[Collection entries]
* * * * * * *
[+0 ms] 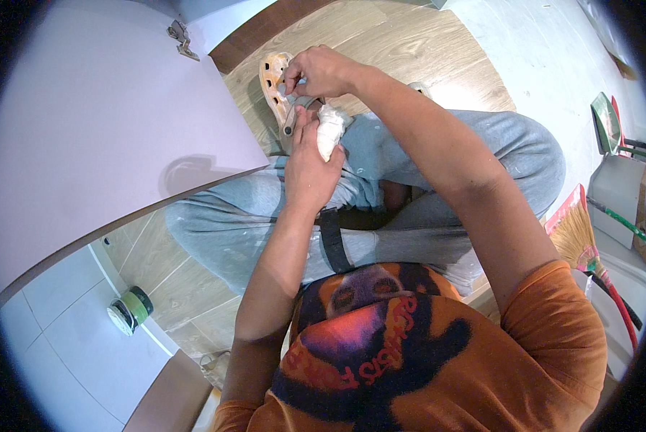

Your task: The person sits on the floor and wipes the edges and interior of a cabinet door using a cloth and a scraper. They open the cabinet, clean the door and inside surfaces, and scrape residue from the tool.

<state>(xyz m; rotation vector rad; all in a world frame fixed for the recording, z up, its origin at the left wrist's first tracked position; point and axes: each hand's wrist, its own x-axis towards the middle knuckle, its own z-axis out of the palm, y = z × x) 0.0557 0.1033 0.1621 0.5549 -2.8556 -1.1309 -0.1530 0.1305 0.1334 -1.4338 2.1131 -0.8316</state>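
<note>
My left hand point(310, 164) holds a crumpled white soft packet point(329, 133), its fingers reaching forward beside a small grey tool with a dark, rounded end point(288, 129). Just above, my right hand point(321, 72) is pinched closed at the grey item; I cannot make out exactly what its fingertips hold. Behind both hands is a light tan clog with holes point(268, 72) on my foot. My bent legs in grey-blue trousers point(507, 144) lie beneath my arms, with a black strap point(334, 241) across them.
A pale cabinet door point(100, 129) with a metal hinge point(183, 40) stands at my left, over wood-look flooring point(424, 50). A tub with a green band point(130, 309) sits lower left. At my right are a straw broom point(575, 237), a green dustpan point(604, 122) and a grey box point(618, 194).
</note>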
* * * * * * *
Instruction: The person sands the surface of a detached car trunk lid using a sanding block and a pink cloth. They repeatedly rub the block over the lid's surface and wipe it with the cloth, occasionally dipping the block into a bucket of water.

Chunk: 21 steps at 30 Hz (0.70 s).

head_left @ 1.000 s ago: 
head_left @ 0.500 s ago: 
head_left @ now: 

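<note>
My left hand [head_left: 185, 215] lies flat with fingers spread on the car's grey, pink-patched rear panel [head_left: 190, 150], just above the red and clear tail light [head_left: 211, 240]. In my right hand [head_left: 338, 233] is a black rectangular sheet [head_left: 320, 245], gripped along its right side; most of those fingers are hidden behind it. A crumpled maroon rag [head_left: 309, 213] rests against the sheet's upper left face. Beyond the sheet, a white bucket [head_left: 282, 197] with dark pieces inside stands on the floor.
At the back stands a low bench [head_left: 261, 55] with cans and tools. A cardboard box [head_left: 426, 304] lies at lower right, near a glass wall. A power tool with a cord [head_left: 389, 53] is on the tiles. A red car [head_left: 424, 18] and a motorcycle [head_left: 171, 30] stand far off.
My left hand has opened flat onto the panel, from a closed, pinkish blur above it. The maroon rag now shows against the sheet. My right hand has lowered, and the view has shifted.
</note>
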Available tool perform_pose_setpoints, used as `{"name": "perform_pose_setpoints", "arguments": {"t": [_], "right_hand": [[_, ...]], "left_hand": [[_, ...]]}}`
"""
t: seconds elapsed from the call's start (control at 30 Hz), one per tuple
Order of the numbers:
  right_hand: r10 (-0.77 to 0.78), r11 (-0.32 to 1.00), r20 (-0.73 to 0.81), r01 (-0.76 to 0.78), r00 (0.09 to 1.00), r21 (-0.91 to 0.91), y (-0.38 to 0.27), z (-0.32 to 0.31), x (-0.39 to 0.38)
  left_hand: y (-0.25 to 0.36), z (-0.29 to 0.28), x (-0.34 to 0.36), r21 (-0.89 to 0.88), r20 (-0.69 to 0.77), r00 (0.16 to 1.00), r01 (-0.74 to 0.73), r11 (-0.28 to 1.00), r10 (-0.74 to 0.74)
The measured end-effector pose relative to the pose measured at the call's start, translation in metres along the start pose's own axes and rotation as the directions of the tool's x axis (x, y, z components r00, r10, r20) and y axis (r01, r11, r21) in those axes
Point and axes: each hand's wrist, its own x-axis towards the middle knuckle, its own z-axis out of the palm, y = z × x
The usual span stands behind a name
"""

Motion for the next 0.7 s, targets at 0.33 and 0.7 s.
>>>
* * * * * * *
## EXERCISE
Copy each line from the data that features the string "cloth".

## ANSWER SECTION
Your task: The person sits on the floor and wipes the edges and interior of a cabinet door using a cloth and a scraper. They open the cabinet, clean the door and inside surfaces, and scrape residue from the tool.
Instruction: The person sands the surface of a detached car trunk lid using a sanding block and a pink cloth. They repeatedly rub the block over the lid's surface and wipe it with the cloth, occasionally dipping the block into a bucket of water.

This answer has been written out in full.